▶ _GOAL OF THE EXERCISE_
Nothing but the lines from the one containing "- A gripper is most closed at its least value" through the one containing "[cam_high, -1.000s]", both included, should be given again, each exactly as written below.

Start of Block

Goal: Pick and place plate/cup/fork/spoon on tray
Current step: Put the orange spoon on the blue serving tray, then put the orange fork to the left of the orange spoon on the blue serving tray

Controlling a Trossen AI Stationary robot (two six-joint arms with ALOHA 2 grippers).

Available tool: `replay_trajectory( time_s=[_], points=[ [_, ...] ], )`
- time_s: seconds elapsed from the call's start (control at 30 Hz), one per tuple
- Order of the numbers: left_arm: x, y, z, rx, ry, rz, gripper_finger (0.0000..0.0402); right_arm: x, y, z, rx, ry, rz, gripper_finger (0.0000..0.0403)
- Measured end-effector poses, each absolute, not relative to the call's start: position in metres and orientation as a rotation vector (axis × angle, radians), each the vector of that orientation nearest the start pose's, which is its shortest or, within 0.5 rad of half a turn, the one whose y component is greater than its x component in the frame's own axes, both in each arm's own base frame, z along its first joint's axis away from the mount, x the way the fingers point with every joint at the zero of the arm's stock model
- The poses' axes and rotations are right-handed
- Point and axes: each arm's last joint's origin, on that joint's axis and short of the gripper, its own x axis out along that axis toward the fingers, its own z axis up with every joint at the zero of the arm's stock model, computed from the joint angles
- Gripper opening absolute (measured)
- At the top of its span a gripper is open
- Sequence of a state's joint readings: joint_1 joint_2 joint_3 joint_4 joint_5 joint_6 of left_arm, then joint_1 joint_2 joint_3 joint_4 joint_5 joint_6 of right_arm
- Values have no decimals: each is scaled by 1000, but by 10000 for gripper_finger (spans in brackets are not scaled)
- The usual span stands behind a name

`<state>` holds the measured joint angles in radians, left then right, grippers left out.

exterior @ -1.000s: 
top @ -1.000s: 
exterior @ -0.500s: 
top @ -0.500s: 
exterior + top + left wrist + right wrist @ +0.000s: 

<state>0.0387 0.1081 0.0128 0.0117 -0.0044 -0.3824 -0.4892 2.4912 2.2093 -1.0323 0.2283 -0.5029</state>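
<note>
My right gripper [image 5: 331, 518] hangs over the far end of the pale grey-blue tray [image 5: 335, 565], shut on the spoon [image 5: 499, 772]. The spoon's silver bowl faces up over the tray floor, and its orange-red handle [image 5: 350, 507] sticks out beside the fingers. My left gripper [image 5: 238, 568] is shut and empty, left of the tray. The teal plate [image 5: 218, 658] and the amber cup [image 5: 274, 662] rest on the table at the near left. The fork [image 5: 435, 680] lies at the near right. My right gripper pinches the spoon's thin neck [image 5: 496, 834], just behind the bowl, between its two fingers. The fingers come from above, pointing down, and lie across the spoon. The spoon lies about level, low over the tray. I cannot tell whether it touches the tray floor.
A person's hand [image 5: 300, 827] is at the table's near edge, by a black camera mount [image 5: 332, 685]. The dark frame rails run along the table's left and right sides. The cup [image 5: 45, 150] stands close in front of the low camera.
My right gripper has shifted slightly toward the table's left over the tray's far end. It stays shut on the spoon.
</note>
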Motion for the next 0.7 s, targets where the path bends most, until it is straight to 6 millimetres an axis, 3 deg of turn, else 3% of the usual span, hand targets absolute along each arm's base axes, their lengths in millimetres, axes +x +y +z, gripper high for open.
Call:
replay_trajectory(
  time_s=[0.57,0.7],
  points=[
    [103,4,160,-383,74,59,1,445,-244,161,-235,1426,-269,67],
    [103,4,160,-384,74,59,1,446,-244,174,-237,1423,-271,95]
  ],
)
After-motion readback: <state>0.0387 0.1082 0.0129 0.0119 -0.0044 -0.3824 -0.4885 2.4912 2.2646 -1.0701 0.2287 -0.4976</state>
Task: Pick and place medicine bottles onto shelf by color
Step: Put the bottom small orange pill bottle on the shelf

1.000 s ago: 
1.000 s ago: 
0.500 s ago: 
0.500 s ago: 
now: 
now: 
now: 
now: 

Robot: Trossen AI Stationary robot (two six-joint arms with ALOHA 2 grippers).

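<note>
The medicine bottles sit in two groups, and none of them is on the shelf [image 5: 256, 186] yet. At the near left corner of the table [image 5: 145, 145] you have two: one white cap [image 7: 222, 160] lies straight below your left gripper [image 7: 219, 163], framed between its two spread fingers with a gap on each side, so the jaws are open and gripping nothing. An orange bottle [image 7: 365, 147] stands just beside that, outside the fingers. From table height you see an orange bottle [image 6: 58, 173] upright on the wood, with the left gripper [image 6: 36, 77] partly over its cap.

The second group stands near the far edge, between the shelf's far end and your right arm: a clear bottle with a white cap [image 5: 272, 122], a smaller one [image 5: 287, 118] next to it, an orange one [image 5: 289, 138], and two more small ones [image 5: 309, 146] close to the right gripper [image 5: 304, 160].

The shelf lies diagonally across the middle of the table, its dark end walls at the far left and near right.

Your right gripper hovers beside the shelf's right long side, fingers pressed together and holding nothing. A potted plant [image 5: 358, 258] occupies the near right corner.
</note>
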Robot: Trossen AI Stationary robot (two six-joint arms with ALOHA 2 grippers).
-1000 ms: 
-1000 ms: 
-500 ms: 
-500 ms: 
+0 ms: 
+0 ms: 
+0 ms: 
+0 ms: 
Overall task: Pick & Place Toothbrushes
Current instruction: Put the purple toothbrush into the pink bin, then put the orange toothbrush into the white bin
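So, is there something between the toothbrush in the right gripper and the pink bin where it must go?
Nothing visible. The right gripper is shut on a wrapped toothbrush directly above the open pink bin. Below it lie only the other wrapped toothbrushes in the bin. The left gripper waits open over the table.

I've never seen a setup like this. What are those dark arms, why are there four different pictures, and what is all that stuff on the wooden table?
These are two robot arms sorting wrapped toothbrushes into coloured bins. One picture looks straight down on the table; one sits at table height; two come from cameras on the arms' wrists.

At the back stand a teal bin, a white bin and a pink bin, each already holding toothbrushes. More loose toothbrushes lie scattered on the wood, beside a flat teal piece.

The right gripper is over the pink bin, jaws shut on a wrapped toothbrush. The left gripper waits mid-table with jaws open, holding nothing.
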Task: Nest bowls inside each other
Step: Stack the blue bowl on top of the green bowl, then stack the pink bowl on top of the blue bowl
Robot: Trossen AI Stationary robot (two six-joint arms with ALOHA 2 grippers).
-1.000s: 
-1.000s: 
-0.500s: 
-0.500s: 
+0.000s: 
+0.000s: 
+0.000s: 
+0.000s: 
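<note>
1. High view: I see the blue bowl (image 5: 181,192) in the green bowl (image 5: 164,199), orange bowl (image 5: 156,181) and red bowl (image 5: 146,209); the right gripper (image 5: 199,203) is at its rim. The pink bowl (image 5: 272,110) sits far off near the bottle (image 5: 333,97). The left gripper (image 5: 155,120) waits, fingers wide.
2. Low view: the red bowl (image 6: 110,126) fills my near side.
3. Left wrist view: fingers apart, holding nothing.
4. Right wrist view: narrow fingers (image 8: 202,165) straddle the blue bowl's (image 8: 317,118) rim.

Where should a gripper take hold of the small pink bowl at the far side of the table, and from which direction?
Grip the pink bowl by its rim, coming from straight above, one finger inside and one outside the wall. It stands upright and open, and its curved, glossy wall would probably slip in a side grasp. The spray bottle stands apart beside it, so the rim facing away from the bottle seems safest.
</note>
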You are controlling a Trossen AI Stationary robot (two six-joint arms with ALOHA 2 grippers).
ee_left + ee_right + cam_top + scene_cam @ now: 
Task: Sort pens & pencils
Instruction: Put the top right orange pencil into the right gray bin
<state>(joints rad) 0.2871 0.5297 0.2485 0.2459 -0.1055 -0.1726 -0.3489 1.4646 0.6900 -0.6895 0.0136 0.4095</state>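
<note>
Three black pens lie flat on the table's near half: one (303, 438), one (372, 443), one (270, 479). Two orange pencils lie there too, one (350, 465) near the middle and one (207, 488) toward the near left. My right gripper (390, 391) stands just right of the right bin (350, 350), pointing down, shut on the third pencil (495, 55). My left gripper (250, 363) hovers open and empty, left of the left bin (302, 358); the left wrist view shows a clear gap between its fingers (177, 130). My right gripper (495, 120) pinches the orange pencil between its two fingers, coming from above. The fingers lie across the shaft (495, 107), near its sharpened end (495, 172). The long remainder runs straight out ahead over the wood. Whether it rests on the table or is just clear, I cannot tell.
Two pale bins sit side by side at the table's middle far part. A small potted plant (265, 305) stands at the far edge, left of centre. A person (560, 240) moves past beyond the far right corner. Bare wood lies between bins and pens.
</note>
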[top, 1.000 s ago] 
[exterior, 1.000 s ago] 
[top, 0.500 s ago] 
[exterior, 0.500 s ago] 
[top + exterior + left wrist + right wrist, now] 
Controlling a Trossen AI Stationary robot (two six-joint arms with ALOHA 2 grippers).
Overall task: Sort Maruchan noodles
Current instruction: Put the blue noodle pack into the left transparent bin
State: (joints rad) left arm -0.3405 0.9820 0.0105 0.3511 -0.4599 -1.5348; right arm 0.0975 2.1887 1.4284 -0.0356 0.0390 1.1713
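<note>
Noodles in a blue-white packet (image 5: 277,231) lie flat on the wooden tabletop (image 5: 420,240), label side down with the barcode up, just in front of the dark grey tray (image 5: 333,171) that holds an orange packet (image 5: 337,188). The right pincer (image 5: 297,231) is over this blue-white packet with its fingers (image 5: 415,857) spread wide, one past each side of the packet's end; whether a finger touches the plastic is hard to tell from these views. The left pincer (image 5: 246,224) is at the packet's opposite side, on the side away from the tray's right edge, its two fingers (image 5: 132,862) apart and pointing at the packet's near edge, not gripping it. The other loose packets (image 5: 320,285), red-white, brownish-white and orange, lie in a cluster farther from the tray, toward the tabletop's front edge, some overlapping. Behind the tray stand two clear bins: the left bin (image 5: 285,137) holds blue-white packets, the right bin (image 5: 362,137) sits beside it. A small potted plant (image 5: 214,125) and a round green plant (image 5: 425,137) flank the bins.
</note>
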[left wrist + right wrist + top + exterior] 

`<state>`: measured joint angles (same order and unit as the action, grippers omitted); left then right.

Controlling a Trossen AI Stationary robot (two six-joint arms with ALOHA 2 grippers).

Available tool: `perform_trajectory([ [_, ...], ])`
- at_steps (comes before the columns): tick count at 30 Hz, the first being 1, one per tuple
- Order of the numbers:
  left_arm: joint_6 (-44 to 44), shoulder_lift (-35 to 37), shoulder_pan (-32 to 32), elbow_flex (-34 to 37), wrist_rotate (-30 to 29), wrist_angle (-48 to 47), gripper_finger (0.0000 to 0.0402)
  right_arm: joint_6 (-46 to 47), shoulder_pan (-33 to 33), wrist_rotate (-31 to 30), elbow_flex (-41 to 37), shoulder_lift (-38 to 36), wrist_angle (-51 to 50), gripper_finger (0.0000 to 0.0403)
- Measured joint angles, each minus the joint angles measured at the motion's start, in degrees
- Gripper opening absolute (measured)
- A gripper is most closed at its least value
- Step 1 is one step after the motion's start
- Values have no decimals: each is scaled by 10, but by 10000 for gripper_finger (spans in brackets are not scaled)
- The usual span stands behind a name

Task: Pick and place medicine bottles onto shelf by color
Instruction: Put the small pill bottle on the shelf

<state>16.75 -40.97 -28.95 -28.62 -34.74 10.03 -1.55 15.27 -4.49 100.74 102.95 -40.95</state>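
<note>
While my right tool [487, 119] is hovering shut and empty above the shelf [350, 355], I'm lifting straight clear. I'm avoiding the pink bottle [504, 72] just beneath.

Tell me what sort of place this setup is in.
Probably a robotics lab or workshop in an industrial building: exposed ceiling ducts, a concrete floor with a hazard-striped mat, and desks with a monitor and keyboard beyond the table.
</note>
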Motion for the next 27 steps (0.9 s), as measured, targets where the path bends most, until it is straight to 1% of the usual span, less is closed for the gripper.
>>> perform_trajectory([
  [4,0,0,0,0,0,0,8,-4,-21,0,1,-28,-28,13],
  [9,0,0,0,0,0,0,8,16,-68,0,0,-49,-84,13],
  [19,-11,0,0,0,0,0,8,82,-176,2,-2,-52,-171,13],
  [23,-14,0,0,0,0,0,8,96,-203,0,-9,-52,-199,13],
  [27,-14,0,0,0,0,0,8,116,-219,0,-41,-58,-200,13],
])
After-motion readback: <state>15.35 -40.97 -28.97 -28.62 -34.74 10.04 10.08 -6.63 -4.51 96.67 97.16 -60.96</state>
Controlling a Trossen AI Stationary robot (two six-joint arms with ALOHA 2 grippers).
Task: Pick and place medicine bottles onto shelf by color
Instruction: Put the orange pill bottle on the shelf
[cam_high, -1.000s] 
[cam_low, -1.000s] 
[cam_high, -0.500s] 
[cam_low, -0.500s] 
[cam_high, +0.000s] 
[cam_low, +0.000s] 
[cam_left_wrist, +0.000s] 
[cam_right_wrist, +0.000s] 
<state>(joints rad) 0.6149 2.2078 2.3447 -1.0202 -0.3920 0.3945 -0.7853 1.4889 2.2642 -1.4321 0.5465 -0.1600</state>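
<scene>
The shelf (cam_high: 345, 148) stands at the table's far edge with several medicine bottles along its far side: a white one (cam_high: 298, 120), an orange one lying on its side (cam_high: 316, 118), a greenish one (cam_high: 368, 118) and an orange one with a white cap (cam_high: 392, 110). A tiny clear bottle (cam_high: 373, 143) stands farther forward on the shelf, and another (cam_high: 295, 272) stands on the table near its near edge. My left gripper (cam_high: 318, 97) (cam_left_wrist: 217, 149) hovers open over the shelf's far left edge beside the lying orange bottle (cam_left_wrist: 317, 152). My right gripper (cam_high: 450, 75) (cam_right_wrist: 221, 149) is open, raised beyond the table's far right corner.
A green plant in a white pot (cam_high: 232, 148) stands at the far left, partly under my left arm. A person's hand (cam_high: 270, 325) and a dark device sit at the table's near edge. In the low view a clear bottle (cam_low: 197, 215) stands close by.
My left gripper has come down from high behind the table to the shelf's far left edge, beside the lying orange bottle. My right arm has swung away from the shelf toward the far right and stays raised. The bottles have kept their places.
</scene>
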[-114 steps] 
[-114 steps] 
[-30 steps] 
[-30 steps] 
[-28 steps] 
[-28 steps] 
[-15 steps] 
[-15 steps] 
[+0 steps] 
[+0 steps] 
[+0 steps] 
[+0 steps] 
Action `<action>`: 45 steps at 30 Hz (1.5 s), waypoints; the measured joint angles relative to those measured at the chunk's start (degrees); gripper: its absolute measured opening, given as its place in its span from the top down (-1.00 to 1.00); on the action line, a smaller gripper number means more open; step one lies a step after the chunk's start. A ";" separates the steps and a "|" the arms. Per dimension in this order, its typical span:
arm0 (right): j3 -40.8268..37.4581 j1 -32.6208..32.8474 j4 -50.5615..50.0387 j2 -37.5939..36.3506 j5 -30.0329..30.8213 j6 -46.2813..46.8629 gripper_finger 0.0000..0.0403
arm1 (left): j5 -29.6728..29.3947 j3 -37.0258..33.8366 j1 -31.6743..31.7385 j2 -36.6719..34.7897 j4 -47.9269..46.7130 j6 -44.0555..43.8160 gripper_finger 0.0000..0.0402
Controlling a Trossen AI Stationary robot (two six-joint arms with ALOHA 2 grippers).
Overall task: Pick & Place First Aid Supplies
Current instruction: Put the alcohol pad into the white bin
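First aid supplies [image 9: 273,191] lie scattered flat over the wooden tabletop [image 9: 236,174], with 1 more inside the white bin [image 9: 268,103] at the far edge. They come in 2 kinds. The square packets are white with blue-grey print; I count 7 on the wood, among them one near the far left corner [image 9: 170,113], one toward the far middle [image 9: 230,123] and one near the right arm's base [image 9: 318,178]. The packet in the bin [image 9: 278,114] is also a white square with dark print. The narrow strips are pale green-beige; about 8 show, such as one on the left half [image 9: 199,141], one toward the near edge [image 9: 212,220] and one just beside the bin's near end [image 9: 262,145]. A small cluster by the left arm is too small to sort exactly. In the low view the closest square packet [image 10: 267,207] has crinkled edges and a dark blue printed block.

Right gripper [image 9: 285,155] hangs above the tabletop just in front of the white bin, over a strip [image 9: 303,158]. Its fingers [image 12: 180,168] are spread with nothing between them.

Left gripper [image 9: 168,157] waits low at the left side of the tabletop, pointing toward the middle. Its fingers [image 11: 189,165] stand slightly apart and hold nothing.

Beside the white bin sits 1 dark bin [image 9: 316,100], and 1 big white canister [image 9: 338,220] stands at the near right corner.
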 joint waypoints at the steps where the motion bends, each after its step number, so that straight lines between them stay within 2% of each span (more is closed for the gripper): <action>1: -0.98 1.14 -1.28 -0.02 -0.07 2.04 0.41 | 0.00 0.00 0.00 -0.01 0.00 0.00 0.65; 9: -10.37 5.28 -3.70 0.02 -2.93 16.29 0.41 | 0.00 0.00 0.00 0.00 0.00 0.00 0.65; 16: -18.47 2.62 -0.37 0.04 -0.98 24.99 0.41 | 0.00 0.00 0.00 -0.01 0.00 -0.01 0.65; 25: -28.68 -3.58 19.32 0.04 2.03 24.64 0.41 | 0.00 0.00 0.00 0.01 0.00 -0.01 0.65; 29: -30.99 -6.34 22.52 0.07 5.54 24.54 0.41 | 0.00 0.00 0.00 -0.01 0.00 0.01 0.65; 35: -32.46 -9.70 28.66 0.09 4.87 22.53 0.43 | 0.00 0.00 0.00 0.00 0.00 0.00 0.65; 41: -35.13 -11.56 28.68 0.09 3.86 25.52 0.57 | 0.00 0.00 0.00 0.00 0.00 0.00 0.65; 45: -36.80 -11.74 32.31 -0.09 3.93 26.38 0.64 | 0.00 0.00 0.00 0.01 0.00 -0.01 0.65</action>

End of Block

▶ _EXERCISE OUTPUT_
- A gripper is most closed at its least value
- Step 1 is one step after the motion's start
- Values have no decimals: each is scaled by 10, but by 10000 for gripper_finger (spans in brackets are not scaled)
- The usual span stands behind a name

Task: Pick and place medicine bottles onto shelf by color
Instruction: Put the small pill bottle on the shelf

<state>16.75 -40.97 -28.95 -28.62 -34.74 10.03 -1.55 15.27 -4.49 100.74 102.95 -40.95</state>
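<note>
While my right tool [487, 119] is hovering shut and empty above the shelf [350, 355], I'm lifting straight clear. I'm avoiding the pink bottle [504, 72] just beneath.

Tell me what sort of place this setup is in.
Probably a robotics lab or workshop in an industrial building: exposed ceiling ducts, a concrete floor with a hazard-striped mat, and desks with a monitor and keyboard beyond the table.
</note>
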Motion for the next 27 steps (0.9 s), as measured, targets where the path bends most, until it is straight to 1% of the usual span, less is closed for the gripper.
>>> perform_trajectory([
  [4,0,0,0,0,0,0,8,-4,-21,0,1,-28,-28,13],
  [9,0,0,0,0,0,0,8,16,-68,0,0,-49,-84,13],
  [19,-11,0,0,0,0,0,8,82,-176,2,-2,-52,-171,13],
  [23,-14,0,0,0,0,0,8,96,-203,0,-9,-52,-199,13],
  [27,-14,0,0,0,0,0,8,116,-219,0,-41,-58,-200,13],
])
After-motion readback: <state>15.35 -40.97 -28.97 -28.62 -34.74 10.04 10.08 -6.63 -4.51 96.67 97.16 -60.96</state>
Controlling a Trossen AI Stationary robot (two six-joint arms with ALOHA 2 grippers).
Task: Pick and place medicine bottles onto shelf by color
Instruction: Put the orange pill bottle on the shelf
[cam_high, -1.000s] 

The response to the exercise is now complete.